Assignment
Go through the data below and return each line containing the word "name".

Dataset excerpts
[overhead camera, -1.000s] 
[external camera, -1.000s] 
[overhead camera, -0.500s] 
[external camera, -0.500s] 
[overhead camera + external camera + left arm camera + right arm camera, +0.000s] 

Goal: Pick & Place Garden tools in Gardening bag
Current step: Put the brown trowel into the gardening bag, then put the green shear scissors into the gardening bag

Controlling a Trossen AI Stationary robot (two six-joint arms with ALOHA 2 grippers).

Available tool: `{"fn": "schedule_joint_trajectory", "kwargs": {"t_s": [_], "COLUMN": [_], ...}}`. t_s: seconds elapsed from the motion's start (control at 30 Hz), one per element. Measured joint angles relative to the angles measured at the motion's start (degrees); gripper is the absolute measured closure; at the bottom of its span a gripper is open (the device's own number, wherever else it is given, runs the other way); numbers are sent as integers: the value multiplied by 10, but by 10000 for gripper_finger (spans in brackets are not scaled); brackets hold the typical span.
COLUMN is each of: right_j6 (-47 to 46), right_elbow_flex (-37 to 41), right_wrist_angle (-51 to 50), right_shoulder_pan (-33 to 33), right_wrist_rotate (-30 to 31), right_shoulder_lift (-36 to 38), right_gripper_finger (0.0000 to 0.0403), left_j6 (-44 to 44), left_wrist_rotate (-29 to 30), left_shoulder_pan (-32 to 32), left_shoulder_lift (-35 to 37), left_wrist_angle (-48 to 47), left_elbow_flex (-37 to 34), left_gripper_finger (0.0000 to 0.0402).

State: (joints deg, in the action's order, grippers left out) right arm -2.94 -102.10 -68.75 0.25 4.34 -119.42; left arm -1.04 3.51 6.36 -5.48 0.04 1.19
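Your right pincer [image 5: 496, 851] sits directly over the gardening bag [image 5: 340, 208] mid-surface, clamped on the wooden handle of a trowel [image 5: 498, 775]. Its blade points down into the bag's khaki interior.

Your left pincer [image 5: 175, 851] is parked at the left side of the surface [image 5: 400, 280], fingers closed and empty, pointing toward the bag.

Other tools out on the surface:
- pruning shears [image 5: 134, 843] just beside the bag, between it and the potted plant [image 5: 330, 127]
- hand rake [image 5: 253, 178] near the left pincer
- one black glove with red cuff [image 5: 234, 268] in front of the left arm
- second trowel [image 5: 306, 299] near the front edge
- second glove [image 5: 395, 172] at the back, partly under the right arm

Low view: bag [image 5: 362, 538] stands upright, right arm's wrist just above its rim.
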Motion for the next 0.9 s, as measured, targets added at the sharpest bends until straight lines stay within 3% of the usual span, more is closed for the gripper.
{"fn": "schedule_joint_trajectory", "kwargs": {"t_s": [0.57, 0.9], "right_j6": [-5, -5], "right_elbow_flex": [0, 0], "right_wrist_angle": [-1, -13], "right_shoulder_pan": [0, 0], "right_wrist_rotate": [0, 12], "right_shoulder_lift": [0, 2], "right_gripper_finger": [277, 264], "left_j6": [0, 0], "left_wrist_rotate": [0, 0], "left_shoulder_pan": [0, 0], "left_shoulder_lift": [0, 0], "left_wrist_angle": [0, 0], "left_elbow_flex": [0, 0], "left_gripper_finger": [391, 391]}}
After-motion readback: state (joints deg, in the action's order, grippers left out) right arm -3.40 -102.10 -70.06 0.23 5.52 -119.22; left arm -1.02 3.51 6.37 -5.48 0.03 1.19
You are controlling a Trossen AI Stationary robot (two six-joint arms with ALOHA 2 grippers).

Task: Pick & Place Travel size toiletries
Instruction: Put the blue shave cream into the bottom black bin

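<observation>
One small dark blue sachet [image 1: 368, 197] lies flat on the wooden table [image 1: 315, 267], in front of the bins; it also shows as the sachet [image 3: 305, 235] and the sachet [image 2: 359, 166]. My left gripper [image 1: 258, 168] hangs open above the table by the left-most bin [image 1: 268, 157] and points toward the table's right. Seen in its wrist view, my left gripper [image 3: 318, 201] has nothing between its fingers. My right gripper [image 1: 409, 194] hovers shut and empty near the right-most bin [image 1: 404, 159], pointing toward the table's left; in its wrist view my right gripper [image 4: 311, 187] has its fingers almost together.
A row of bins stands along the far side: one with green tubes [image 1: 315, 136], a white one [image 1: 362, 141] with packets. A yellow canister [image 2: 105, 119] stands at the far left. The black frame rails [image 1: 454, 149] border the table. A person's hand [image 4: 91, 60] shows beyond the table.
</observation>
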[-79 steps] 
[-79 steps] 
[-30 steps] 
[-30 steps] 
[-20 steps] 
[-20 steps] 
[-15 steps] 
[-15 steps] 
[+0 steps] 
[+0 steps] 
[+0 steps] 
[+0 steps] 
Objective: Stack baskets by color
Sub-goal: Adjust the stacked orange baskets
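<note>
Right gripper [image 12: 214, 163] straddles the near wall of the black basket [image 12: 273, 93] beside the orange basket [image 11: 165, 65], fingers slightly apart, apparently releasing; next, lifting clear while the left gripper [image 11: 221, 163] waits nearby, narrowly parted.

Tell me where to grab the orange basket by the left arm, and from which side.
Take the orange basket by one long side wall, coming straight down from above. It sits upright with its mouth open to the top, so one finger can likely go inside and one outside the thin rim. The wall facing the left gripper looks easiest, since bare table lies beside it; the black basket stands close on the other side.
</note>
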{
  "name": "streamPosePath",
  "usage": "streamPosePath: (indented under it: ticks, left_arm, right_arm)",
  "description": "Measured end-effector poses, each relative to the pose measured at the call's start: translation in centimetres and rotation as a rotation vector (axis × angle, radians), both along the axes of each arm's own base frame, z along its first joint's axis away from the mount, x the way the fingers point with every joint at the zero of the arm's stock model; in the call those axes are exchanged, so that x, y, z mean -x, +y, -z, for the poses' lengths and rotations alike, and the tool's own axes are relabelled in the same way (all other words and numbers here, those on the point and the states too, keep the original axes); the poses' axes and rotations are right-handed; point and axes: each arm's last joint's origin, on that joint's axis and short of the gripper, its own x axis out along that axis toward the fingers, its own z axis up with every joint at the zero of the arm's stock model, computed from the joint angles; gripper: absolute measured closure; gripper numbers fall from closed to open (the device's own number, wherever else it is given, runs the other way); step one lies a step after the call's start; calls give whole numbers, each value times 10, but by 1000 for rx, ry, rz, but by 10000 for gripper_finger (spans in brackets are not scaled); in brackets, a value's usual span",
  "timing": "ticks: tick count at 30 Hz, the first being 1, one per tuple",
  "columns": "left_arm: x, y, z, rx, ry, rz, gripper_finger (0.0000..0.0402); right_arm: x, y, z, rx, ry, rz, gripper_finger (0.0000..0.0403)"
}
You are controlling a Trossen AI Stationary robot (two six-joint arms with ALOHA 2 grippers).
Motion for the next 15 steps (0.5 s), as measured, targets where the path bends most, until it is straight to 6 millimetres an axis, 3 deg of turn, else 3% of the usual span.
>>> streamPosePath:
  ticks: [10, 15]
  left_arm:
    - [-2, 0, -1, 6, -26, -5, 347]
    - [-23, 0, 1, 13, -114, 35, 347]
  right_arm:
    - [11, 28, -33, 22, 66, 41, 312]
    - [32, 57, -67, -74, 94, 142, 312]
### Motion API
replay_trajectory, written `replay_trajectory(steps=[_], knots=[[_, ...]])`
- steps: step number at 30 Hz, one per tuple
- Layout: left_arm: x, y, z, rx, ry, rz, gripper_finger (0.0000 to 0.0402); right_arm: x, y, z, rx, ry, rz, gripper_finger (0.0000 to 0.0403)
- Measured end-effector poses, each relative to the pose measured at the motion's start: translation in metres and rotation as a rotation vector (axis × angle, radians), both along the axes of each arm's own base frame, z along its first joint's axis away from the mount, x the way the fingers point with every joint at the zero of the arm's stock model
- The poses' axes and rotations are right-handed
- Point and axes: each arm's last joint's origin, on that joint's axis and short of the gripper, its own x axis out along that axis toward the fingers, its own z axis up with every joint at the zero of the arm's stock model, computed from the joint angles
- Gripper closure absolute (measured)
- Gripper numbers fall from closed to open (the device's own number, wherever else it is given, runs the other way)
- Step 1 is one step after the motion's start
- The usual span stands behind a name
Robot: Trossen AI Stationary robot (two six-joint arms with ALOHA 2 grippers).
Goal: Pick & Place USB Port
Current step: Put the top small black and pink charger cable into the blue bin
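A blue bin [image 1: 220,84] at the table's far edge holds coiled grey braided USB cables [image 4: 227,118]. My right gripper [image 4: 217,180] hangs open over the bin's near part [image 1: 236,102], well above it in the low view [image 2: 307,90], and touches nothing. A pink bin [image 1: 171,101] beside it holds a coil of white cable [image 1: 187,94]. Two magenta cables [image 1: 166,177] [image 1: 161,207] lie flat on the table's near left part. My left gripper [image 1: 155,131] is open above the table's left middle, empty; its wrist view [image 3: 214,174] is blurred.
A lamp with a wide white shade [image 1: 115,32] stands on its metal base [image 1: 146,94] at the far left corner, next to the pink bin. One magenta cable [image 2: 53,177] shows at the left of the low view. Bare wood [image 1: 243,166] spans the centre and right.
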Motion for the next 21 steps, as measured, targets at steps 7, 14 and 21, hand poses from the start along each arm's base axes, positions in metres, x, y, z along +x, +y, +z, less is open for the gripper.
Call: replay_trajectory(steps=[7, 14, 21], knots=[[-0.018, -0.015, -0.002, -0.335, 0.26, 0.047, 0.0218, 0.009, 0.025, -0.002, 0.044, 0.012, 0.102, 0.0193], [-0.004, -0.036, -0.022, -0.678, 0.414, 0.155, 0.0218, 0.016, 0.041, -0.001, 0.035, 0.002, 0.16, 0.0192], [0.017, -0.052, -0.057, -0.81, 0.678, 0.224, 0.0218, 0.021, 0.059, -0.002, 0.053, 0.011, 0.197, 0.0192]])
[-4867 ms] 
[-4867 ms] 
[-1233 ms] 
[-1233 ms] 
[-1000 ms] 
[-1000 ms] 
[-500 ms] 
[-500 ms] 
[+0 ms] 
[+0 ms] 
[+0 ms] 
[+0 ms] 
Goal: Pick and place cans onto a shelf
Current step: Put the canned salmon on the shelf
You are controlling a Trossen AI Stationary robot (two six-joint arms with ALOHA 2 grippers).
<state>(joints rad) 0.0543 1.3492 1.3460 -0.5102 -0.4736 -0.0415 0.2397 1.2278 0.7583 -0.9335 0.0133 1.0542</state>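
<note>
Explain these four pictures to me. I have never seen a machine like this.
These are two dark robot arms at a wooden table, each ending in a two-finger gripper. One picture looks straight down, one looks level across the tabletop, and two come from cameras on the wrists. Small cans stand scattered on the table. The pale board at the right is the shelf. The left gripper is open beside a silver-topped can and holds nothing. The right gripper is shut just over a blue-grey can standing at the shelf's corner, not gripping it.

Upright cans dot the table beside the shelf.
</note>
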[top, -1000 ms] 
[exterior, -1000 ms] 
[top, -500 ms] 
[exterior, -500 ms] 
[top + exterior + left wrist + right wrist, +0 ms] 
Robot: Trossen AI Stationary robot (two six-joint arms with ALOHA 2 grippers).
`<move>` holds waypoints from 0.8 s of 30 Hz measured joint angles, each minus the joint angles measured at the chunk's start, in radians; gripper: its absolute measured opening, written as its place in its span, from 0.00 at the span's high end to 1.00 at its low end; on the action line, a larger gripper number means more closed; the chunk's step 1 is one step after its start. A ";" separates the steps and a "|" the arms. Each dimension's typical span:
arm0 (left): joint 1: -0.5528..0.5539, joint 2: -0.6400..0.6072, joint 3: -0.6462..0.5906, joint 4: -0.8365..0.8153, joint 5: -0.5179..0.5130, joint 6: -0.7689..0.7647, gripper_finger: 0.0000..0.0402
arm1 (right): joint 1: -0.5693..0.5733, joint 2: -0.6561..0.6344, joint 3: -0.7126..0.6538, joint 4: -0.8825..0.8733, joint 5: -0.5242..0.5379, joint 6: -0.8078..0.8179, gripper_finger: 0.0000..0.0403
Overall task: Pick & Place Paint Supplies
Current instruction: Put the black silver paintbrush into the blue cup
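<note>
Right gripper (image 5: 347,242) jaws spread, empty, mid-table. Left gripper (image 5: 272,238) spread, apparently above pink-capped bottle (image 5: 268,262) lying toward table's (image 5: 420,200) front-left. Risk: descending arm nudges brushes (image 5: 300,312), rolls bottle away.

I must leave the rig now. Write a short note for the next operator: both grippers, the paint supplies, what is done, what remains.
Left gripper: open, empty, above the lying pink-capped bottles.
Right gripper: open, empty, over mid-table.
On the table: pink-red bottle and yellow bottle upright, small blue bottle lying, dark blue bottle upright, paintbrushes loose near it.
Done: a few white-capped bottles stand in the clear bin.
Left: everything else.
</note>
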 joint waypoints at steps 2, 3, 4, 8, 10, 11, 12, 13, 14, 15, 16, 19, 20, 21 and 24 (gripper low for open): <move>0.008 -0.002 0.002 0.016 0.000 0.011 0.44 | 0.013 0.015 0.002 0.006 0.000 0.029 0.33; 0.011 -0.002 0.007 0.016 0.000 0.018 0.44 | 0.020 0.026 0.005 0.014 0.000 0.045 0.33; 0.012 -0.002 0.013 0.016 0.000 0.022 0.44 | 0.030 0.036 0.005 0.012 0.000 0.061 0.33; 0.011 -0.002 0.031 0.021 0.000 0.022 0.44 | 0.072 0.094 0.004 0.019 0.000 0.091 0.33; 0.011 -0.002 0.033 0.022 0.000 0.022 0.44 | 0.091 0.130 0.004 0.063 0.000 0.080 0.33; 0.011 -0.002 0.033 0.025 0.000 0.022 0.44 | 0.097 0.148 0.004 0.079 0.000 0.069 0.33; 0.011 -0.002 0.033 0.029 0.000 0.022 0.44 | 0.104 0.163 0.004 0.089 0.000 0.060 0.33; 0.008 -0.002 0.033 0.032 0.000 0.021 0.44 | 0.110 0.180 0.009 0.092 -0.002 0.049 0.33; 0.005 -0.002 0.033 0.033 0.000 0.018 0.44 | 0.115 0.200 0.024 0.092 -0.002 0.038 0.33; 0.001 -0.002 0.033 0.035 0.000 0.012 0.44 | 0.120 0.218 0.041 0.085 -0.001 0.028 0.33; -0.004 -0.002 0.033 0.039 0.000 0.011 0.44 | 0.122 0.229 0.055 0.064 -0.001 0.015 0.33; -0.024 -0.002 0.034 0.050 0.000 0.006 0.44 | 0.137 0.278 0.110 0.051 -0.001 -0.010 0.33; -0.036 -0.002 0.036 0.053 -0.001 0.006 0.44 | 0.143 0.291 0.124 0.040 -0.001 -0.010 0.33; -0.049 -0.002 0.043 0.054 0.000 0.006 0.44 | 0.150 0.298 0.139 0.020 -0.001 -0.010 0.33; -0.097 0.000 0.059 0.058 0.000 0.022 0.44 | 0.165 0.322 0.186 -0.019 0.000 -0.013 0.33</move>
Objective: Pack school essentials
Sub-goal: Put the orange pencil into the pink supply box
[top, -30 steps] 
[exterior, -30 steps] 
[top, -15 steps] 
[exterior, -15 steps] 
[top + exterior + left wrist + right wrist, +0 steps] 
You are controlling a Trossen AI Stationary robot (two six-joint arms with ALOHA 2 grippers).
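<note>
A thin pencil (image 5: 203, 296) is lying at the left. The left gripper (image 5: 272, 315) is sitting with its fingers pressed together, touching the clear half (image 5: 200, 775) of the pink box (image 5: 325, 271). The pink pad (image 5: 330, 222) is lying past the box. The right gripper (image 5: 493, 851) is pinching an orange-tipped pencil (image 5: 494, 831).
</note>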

Result of the task
  "name": "streamPosePath",
- The usual span stands behind a name

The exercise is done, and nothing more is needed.